— [http://goo.gl/PEyXt8] Clear and concise introduction to the study of how new languages come into being _______________________John Holm, 2004.



:: RT: http://goo.gl/PEyXt8 Theoretical debates over the nature of pidgins, creoles; nativization and stabilisation, John Holm | #Education #Language #pidgins #creoles #HistoryOfEnglish


"An Introduction to Pidgins and Creoles is obviously intended to be a textbook for linguistics students, but the bulk of it is general enough to be of wider appeal. Holm writes clearly and explains all technical terms, and his introduction assumes little. A pidgin is a reduced language resulting from contact between groups with no common language, while a creole is a pidgin or jargon that has become the native language of an entire speech community, often as a result of slavery or other population displacements. The superstrate language, spoken by those with more power, is the source of most of a creole's vocabulary, while its substrate languages are those spoken by the source populations."

"Holm begins historically, tracing the early history of European pidgins and creoles (touching on Lingua Franca and maritime jargon) and the work of Van Name and Schuchardt in the second half of the nineteenth century. He switches to a more thematic presentation for the modern debates.
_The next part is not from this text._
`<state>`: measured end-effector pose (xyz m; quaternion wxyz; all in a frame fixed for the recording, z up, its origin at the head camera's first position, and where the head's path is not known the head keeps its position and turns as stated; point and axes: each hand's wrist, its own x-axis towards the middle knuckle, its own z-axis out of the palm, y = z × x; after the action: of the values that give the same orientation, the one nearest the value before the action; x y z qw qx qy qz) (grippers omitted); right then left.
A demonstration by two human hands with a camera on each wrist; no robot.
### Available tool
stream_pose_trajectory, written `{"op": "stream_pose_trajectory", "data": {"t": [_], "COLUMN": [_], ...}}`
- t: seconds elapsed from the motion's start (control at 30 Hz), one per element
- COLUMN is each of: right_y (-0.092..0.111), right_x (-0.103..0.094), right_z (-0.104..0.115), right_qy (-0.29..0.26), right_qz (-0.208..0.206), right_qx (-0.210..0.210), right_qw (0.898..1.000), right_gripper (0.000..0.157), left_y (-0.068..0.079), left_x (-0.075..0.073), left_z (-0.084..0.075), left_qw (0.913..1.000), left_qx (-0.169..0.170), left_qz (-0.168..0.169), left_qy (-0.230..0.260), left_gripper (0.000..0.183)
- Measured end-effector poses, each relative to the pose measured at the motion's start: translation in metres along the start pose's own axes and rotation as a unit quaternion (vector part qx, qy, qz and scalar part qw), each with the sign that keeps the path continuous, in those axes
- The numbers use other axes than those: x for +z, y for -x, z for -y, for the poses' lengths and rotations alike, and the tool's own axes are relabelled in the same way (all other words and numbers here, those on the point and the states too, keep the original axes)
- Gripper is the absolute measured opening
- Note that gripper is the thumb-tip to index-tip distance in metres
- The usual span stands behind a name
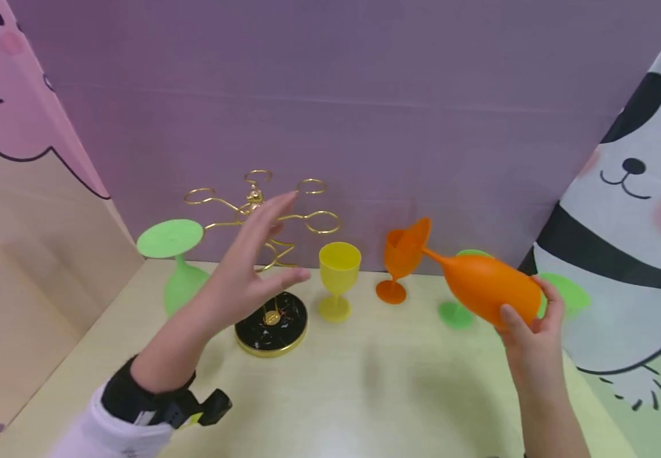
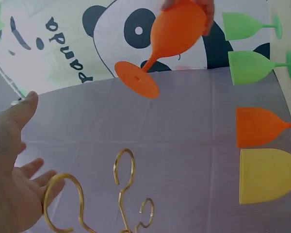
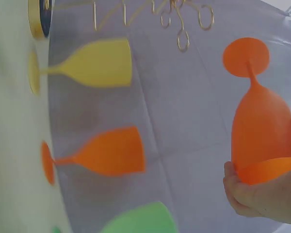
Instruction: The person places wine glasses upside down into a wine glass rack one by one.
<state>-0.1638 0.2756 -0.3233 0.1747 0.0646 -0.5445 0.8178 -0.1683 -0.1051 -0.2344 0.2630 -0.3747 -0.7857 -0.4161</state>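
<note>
My right hand (image 1: 536, 346) grips an orange goblet (image 1: 490, 292) by its bowl near the rim. The goblet is tilted, with its foot pointing up and left. My left hand (image 1: 244, 273), fingers and thumb spread, is raised in front of a gold goblet rack with a round black base (image 1: 290, 318); it holds nothing. Curled gold hooks (image 2: 80, 201) of this rack show close to the left fingers in the left wrist view. At the rack's left side a green goblet (image 1: 183, 286) hangs upside down, partly behind my left forearm.
Right of the rack, a yellow goblet (image 1: 339, 270) and another orange goblet (image 1: 391, 291) stand upright on the pale table (image 1: 359, 394). Two more green goblets (image 2: 242, 25) stand farther right, partly covered in the head view. A purple backdrop (image 1: 364, 127) rises behind.
</note>
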Motion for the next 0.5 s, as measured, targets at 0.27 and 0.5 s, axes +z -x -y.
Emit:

One of these is between universalists, who argue that all creoles share common features resulting from human language universals (in domains such as adult language learning) and substratists, who stress the influence of substrate languages. Others centre on the "creole continuum", the social continuum of dialects produced when creoles in prolonged contact with their superstrates "decreolize", and the amorphous boundaries between creoles and post- and semi-creoles. And one controversial idea is monogenesis, that all creoles (or all Atlantic creoles) derive from a single source, a Portuguese-based pidgin" (Danny Yee).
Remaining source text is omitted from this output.